Mortality of apricot rootstocks and scions

Aim of our study is to assess the stability and profitability of apricot production by selecting some rootstock and scions among Hungarian climate conditions, that are good adapted to the changing climate. Comparative experiments will be conducted to gain comprehensive knowledge, including their impact on vegetative and generative development, viability, and mortality in new plantations. The experiment utilized a randomized block design, incorporating five rootstocks and 16 apricot scions, resulting in a total of 960 trees planted at a distance of 3 x 5 meters. The survival rate is expressed as a percentage of the initially planted trees for each combination. It can be concluded that rootstocks with vigorous growth, such as ‘Montcar’ and ‘Rootpac R’, were better suited to the climatic and soil conditions of the Hungarian lowlands compared to rootstocks with moderate growth potential, such as ‘Fehér besztercei’ and ‘Wavit’. This is due to their particularly vigorous root growth, which helps to maintain the plantation condition.

Introduction

Grafting is a crucial technique in fruit tree cultivation, involving the fusion of two genetically distinct individuals: the rootstock and the scion. This process promotes a strong symbiotic relationship between the two, resulting in optimal growth and development (Gündoğdu, 2019; Shahkoomahally et al., 2020). Rootstocks have a significant impact on tree physiology and productivity, including vegetative growth, resistance to soil pathogens and nematodes, flowering behavior, fruit yield, and quality (Beckman et al., 1992; Errea et al., 1994; Layne, 1994; Boyhan et al., 1995). As a result, growers often search for new cultivars that provide better fruit characteristics, longer post-harvest life, and higher overall yield. However, it is essential to assess the climatic adaptability of these cultivars in addition to their agronomic traits (Bassi and Audergon, 2006; Piagnani et al., 2013).
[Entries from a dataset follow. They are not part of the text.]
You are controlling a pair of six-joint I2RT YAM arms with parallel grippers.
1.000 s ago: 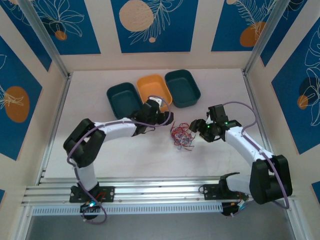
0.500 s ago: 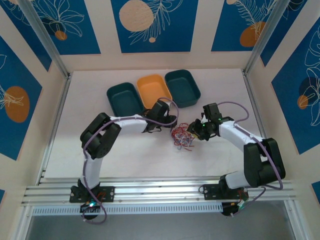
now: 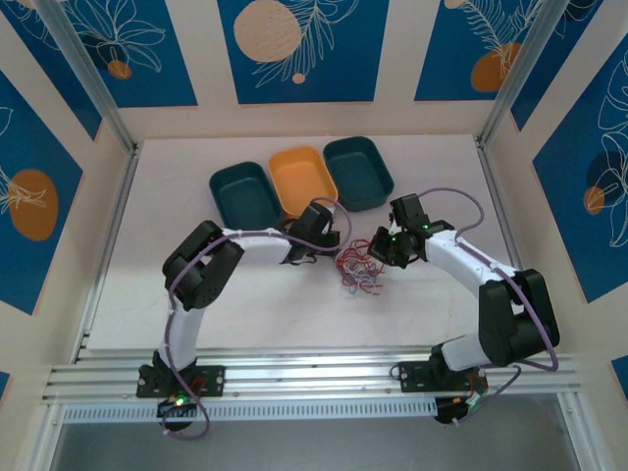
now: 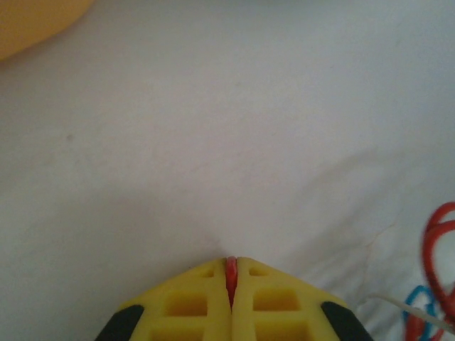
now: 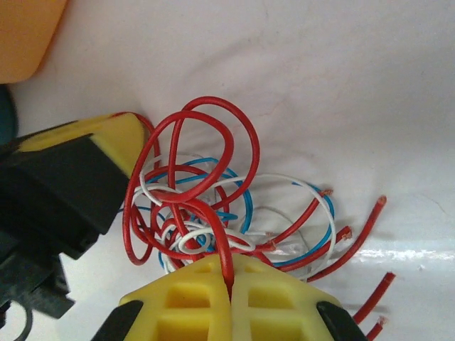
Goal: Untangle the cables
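Row of 3 bins [image 3: 303, 180] at 11 o'clock from the cables [image 3: 359, 267].
Wrist views: left pincer [image 4: 232, 261] at 10 o'clock and right pincer [image 5: 229, 273] at 2, each clenched on 1 red strand [image 5: 226, 250].

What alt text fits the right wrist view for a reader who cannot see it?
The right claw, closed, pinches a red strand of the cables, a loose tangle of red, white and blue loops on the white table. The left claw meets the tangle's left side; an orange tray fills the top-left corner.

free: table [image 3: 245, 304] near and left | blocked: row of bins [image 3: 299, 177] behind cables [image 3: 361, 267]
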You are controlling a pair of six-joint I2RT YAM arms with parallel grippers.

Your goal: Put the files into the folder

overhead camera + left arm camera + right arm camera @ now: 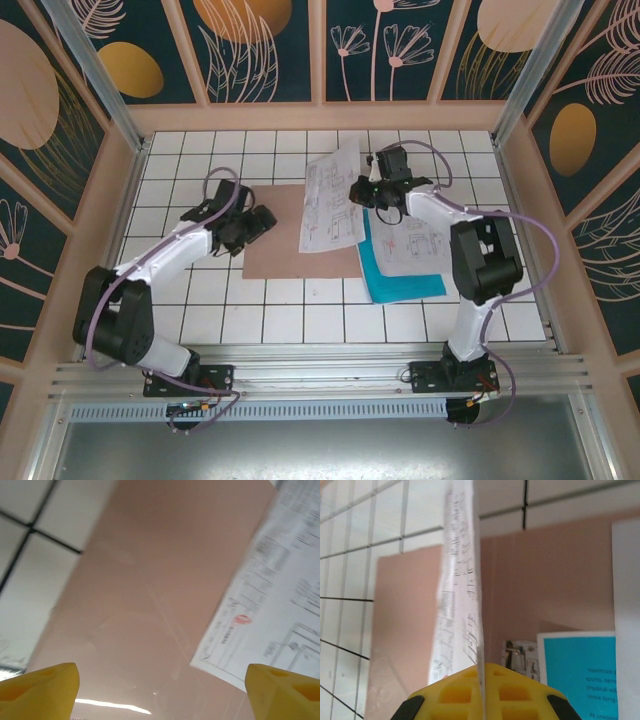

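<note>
At the folder's left edge, the left gripper hovers with jaws spread, empty. The folder lies flat. Over it, the right gripper pinches one sheet by its edge. Other files lie further right, on the teal sheet. It seems best to lower the sheet flat and square to the folder before letting go.

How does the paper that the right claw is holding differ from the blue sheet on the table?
The white sheet is covered in black print; the blue sheet is teal. The white sheet is pinched in the right claw, raised above the folder; the blue sheet lies flat on the table. The white sheet is uncovered; the blue sheet is partly under white pages. Both are thin rectangles.
</note>
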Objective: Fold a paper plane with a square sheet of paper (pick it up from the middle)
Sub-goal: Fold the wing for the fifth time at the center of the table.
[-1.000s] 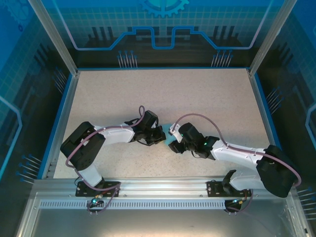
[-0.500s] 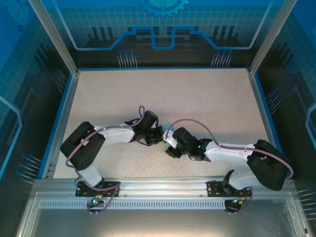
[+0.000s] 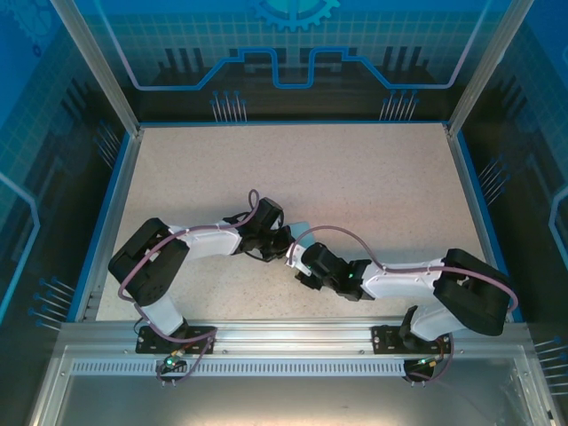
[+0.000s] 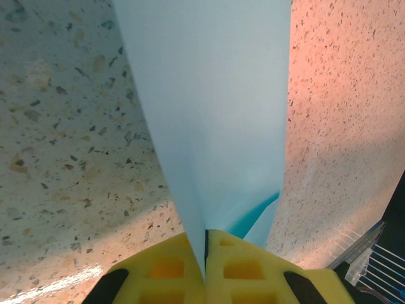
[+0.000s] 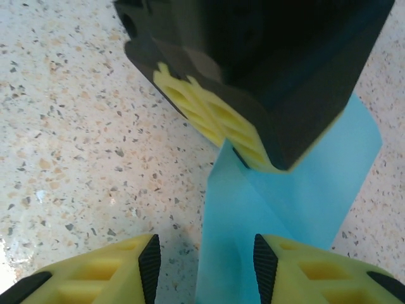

Apricot seedlings are the most commonly used rootstocks for apricot cultivation in Central and Eastern Europe, as well as in Asia. Significant progress has been made through the generative breeding of Hungarian rootstocks, specifically the C.1301, C1650, and C.1652 varieties, which were carefully selected in Cegléd during the late 1980s (Pászti and Mendel, 2018). Usage of apricot seedlings as rootstocks has become popular in the mentioned regions due to their compatibility and performance with various apricot cultivars (Rom, 1989). Hungarian rootstocks, which were developed through systematic breeding efforts, have shown great promise in terms of adaptability and compatibility. The selection process, which took place in Cegléd (Hungary) during the late 1980s, highlights the significance of targeted breeding programs in improving the performance and resilience of fruit tree rootstocks. However, despite the progress made in rootstock development, challenges remain regarding the adaptability of certain cultivars and rootstocks to varying climatic condition (Mendelné Pászti et al., 2022).

These particular rootstocks have shown excellent compatibility with a variety of apricot cultivars (Hernández et al., 2010). However, it is crucial to conduct thorough evaluations of the climatic suitability of different rootstock options, especially those associated with apricot, cherry, and walnut species, due to the inherent limitations in adaptability observed in certain cultivars and rootstocks (Dos Santos Pereira et al., 2014; Bujdosó et al., 2019). When selecting rootstocks and cultivars for fruit tree cultivation, it is crucial for growers and researchers to prioritize the assessment of climatic adaptation alongside other agronomic traits. The dynamic nature of environmental conditions requires a proactive approach to ensure the sustainability and productivity of orchard systems. Ongoing research efforts to enhance the genetic diversity and resilience of fruit tree populations will play a crucial role in addressing emerging challenges and opportunities in fruit tree cultivation (Chokoeva and Marinov, 1997). Collaborative endeavors and strategic investments in research and development can help the fruit industry thrive while mitigating the impacts of environmental variability and changing climatic conditions. The accuracy and reliability of the analyses performed rely on the availability of dependable plant materials (Mendelné Pászti and Mendel, 2021).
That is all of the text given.